Thursday, September 27, 2007

6:35 R.I.P.

Ma mere est morte.

For some reason, writing it in a foreign language makes it easier to deal with.

My mother is dead.

She died at 6:35 yesterday morning.

Just that word. Dead. She's gone. She's really fucking gone.

The sight of her body. Laying there. So empty. Just a shell of the beautiful, strong woman she used to be.

Phoning my sister in Manchester. Both of us broke down. The almost hysterical, wretching tears as I told her that she went peacefully and wasn't in any pain.

We registered the death this morning, and now that beautiful, strong woman is a piece of paper and a name on a database.

I have to keep believing that she's left this world to be with my step father, that she's happy, and that she's looking down on us right now with that wise old smile.

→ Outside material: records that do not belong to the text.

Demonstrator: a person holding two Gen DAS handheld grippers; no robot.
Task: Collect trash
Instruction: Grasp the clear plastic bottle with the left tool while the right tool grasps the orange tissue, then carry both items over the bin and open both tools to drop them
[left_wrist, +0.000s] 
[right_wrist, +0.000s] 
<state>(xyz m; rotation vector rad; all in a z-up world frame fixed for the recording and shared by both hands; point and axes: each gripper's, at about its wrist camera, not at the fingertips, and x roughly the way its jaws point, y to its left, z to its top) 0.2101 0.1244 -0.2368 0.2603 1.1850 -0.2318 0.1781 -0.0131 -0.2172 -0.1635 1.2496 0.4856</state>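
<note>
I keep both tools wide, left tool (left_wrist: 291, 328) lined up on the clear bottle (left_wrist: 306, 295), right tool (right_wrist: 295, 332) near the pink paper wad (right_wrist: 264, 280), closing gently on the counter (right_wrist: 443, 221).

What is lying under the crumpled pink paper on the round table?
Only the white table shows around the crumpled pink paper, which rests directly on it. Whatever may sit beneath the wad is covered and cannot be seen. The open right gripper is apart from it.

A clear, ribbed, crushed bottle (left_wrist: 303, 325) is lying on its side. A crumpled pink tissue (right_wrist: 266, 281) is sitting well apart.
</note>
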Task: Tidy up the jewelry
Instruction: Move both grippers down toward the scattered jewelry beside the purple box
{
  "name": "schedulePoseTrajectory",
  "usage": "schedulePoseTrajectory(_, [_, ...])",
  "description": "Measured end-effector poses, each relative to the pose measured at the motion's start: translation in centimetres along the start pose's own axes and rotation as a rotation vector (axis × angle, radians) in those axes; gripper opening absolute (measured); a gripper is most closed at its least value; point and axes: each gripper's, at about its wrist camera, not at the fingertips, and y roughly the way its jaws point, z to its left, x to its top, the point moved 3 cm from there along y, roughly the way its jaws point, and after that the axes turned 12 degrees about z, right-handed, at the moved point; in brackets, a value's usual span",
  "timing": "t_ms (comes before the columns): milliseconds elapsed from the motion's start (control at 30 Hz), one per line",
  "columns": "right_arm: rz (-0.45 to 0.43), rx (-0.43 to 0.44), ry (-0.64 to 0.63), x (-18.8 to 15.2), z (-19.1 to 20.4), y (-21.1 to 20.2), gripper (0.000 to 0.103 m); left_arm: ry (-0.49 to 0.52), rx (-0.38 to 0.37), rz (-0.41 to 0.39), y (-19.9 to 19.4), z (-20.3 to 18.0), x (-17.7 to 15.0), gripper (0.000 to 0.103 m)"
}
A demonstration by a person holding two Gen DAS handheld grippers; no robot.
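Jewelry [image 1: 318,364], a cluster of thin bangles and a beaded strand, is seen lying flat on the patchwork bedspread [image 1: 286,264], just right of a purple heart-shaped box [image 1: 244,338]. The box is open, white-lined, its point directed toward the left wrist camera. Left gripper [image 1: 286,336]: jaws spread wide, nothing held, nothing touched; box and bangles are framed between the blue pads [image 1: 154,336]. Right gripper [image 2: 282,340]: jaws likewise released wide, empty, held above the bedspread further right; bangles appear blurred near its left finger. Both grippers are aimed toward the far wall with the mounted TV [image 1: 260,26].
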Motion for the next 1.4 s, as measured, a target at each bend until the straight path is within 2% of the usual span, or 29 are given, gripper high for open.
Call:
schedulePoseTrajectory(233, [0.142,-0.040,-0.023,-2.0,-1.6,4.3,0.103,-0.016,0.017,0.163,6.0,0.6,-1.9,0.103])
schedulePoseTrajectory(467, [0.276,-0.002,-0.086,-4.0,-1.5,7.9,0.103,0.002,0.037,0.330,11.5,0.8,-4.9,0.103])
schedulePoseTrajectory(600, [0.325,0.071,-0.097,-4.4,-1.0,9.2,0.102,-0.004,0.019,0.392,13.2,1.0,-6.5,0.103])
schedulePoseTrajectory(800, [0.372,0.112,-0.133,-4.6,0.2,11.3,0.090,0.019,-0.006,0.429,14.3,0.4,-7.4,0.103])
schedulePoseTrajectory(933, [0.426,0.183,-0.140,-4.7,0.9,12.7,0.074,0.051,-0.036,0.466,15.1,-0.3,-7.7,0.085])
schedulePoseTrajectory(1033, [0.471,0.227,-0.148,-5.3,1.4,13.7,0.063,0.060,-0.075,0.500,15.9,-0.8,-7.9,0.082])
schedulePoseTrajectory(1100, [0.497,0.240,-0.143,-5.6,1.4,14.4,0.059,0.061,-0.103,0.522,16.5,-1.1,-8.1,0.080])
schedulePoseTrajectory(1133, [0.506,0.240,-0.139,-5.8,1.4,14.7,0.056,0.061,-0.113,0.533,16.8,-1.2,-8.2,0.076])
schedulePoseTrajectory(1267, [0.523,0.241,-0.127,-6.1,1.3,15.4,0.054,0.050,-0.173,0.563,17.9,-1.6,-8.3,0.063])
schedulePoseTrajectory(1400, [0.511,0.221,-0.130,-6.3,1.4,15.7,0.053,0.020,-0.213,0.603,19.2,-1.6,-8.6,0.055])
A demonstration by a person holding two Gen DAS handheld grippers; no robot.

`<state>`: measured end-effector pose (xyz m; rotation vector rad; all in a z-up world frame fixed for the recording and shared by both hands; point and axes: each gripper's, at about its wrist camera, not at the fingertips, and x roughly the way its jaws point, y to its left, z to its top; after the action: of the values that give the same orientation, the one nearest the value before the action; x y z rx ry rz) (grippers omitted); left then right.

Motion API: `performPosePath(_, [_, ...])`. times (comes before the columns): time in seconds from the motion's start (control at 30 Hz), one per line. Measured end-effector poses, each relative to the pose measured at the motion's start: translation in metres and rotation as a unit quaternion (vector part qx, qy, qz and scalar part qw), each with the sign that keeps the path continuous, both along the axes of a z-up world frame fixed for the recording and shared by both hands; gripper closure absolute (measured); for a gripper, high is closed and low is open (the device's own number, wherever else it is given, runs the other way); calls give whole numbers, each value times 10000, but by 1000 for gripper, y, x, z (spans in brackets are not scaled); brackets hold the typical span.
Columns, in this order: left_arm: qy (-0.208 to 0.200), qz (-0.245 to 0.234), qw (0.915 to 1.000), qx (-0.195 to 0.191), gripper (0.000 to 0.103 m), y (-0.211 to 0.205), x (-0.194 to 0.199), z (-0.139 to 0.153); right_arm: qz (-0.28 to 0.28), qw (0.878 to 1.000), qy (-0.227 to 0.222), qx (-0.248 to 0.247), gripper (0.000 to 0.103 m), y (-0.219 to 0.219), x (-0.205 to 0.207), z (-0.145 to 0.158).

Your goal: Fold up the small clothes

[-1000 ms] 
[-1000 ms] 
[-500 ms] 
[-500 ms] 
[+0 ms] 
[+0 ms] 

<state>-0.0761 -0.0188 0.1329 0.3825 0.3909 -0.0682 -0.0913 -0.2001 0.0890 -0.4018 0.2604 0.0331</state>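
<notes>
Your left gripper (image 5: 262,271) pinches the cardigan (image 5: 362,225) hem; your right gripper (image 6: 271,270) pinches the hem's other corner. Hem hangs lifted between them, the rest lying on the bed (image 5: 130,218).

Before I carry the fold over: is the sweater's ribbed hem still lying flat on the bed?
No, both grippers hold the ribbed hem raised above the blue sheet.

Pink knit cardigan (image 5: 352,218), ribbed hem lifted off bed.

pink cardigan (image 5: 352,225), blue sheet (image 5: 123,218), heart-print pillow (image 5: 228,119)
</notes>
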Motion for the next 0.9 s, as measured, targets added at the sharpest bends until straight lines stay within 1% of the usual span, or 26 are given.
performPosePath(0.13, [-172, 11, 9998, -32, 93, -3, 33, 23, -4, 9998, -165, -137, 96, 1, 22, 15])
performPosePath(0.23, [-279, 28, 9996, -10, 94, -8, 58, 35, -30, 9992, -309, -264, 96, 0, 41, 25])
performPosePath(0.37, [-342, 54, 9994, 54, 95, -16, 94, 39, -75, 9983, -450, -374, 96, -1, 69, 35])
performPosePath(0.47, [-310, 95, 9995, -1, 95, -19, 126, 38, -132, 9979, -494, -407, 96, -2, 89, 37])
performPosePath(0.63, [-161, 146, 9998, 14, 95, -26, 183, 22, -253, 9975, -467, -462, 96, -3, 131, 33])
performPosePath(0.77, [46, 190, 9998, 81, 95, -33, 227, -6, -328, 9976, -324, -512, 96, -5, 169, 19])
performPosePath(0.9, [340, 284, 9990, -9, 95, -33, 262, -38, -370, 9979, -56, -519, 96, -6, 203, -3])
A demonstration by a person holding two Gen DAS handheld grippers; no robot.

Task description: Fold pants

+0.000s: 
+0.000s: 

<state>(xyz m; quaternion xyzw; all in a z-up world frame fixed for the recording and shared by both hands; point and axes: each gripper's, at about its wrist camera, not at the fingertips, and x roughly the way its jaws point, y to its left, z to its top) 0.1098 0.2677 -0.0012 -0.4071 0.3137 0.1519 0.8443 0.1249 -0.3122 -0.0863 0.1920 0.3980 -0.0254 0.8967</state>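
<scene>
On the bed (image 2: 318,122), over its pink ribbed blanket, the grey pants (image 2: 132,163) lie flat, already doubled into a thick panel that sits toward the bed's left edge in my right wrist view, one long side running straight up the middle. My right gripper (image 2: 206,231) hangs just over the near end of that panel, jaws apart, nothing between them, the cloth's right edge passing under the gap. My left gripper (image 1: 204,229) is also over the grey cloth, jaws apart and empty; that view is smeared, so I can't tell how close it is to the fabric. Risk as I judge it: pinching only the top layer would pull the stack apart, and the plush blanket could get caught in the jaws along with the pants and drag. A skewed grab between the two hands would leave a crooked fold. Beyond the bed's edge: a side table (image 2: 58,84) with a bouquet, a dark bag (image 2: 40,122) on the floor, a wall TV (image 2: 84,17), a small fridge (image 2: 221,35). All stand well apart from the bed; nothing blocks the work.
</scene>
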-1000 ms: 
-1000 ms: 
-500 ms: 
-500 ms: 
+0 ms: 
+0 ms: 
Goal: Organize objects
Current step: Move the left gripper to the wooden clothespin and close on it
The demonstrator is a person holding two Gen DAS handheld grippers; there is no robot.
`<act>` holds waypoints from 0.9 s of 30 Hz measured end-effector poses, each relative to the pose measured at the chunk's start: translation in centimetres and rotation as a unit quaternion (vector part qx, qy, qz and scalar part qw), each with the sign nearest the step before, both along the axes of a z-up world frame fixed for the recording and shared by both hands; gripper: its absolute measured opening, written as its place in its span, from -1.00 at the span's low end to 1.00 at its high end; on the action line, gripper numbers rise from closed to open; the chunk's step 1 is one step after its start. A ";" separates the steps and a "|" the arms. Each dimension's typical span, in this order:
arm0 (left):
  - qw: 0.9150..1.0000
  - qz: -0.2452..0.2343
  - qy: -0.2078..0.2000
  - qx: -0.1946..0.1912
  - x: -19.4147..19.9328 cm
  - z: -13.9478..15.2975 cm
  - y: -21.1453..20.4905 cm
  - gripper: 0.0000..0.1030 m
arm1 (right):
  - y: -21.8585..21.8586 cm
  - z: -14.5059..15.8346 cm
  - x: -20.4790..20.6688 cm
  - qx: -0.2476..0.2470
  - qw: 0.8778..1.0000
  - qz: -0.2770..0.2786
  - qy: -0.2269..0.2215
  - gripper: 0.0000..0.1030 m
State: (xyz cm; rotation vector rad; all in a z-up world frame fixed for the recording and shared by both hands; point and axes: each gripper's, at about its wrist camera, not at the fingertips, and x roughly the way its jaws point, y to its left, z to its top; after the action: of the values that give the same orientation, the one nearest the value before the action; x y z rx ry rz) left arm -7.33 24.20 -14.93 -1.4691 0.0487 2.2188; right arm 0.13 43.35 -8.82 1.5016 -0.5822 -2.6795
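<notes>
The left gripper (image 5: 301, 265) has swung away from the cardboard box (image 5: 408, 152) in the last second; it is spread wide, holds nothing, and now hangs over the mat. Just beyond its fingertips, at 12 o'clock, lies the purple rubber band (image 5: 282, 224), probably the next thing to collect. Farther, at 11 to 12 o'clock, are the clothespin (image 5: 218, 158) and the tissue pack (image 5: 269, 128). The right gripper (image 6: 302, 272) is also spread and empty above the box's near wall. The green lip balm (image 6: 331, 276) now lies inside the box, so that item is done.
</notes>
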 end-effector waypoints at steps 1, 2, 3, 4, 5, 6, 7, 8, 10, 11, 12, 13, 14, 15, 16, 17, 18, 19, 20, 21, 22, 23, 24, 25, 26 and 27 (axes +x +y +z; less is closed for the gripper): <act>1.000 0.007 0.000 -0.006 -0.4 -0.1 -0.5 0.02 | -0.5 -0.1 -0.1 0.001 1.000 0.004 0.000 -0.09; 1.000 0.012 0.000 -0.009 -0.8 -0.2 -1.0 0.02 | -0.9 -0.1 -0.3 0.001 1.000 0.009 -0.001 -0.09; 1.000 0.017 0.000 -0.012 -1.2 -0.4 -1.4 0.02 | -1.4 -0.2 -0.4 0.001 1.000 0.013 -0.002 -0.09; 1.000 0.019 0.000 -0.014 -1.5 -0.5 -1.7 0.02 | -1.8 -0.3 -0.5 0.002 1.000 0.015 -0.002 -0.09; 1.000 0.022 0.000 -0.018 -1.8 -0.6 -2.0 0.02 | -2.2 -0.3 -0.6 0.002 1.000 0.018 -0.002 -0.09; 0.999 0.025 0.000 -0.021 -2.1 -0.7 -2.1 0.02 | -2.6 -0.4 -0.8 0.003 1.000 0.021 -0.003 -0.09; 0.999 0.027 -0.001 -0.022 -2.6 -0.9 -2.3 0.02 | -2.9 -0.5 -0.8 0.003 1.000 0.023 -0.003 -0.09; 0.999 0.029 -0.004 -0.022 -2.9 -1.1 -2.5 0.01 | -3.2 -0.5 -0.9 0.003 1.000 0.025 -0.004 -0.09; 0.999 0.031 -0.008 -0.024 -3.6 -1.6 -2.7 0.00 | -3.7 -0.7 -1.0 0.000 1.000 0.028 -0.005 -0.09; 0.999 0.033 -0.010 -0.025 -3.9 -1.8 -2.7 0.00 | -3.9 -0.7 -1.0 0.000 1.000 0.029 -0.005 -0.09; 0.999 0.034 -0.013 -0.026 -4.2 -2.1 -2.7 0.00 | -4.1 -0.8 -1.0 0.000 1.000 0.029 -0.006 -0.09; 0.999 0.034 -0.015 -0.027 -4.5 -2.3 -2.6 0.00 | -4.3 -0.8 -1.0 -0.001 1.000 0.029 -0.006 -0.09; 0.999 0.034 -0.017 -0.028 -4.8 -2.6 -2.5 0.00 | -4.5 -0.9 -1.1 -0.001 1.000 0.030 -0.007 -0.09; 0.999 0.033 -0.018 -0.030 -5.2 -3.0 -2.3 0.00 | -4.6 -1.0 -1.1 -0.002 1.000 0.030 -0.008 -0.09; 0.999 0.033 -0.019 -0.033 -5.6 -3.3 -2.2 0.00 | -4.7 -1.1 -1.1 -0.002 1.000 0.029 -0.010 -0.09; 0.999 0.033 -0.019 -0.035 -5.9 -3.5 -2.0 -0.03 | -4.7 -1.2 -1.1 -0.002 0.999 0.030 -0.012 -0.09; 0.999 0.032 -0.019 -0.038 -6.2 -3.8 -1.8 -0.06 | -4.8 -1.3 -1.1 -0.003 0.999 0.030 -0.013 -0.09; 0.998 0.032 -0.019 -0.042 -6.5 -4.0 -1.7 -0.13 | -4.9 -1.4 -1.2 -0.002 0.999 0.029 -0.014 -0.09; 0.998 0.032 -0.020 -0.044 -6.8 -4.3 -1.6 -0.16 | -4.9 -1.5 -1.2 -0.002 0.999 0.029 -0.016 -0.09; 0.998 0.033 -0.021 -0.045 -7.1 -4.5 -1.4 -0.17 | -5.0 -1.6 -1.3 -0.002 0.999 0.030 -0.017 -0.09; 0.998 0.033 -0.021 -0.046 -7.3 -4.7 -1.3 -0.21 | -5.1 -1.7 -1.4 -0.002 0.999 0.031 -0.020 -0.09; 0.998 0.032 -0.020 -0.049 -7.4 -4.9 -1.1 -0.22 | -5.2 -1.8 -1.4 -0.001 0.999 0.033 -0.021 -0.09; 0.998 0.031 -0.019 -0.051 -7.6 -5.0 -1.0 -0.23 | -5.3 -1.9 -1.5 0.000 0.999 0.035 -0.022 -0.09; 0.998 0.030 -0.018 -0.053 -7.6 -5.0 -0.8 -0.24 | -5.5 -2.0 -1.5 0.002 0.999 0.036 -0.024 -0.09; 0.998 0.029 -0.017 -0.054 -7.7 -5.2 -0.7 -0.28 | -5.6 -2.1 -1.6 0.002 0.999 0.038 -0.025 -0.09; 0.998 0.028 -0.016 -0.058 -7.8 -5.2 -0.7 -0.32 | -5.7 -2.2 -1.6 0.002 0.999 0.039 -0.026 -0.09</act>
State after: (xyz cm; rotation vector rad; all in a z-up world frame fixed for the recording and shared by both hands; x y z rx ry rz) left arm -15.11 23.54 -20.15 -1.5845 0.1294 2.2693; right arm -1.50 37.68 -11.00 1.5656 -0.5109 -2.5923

I cannot comprehend my darling mum just ceasing to exist.

So, mum. I love you. I always have done and I always will. You were a wonderful, brave and inspiring lady. You will never be forgotten, I promise.

xxxx

Monday, September 17, 2007

Bounce Bounce Burn

Phase 263:

"This is not a test. This is reality"

Reality. Reality. Reality. Come down to earth. With a crash. And now a burn. Then a cut. Here we go.

I FUCKING HATE MONDAYS!

Thursday, September 13, 2007

Group Therapy, Saving Myself and Other Things

I am feeling a bit lonely in cyberspace today. Isn't it strange. I can be surrounded by people, and yet still be totally alone. Dan is sat next to me, trying to fix a computer, but he has no idea what runs through my head sometimes. Christ, even I don't know what I'm thinking half the time.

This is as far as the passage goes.